Les excuses pour « throw la game » sont pratiquement illimitées : de mauvais équipiers, une mauvaise action de votre part, une mauvaise action d’un équipier, un adversaire plus fort, un mauvais placement, une première balle qui a raté… J’ai vu des excuses bien plus loufoques typiques d’une personne qui a pris l’habitude d’abandonner dès les premières secousses. La plus drôle étant « je ne sais pas ce qui se passe, j’ai perdu au moins 5 FPS par rapport à hier, ce n’est pas assez fluide ».

Mais il y a aussi des excuses plus subtiles : « un pour un, ça passe », c’est un commentaire que j’entends souvent quand un joueur a décidé de suivre jusqu’à la mort son adversaire pour le tuer et qu’il se fait aussi tuer. « L’adversaire est trop fort, il faut que l’on fasse quelque chose » au lieu de dire « je suis mort lamentablement quatre fois d’affilée, il serait peut-être temps que je change ma façon de jouer ».

Comme vous pouvez le voir, il ne s’agit pas d’abandonner directement ou ouvertement, mais bien de le faire indirectement. Il s’agit de se trouver une excuse pour ne plus essayer, car cela serait désagréable.

Un réflexe simple pour ne plus tomber dans ce piège et maximiser le rendement de vos sessions d’entraînement

La conséquence de tomber souvent dans le réflexe « roh et puis merde » est de se déresponsabiliser de tout. Quand vous commettrez une erreur, si un de vos équipiers a aussi fait l’erreur, vous vous déresponsabiliserez et vous lui collerez tout sur le dos. Quand vous ferez une erreur, vous vous plaindrez que vos équipiers ne sont pas venus vous aider alors que vous étiez au milieu de nul part. Bref, vous l’aurez compris, pour ne plus tomber dans ce piège, vous allez devoir prendre vos responsabilités.

Pour chaque erreur commise, que vous soyez le principal coupable ou non, que vous soyez le principal responsable ou non, vous réfléchirez à ce que vous pouvez faire de plus plutôt que de trouver un bouc émissaire.

Si vous ne trouvez pas ce que vous auriez pu faire de plus, félicitations, vous êtes la preuve vivante qu’à force de se déresponsabiliser de tout, on n’est même plus capable de réfléchir. Si cette situation ne vous dérange pas plus que cela, continuez de le faire, mais ne vous attendez pas à pouvoir vous améliorer.

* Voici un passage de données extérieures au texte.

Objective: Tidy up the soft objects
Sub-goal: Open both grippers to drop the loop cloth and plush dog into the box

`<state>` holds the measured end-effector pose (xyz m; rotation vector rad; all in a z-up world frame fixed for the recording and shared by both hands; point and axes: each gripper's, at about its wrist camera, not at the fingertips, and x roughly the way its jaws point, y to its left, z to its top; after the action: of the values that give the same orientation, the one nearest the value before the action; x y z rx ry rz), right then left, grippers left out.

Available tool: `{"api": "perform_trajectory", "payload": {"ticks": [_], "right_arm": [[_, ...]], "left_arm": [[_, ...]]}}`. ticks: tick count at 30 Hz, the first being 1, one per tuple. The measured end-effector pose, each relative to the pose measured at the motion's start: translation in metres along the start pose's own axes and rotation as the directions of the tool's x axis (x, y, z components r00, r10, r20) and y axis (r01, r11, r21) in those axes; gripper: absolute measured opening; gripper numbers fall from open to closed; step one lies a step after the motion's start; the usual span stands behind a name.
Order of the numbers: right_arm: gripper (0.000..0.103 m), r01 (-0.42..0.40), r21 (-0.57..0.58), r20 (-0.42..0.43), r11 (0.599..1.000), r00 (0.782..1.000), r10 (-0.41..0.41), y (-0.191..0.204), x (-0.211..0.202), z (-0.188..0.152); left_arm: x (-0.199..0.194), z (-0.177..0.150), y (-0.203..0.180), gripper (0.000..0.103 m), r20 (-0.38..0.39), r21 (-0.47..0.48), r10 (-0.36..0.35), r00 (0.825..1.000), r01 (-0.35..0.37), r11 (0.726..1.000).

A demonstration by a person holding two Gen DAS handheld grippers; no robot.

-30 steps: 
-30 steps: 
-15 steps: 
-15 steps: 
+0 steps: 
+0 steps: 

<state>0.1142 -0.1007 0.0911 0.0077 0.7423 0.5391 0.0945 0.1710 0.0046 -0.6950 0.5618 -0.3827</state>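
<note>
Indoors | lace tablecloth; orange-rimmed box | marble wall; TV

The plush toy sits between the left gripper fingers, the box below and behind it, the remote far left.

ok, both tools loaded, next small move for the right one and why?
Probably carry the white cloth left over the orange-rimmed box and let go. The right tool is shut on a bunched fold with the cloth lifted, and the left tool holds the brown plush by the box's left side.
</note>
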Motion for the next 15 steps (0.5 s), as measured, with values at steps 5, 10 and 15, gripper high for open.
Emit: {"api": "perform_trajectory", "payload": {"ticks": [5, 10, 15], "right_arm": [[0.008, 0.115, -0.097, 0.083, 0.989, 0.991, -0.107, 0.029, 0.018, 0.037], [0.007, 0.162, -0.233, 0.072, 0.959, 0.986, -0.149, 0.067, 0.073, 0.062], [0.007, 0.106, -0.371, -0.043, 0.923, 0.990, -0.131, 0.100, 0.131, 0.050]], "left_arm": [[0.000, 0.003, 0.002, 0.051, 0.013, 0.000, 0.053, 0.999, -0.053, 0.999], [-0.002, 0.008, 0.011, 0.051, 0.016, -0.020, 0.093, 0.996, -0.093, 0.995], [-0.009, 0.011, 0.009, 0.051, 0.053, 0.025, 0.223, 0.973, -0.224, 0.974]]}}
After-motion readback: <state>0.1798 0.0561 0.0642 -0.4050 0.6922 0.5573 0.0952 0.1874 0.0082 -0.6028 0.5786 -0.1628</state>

Si vous décidez de vous prendre en main et de progresser, posez-vous les questions et réfléchissez y aussi longtemps que nécessaire pour trouver ce que VOUS auriez pu faire de plus.

Défi

A vous de jouer maintenant ! Dans ce défi, vous allez relever tous les commentaires, pensées de votre part qui relève du « roh et puis merde », comptez combien de fois cela vous arrive par session d’entraînement. Comptez aussi le nombre de fois où cela arrive à vos équipiers.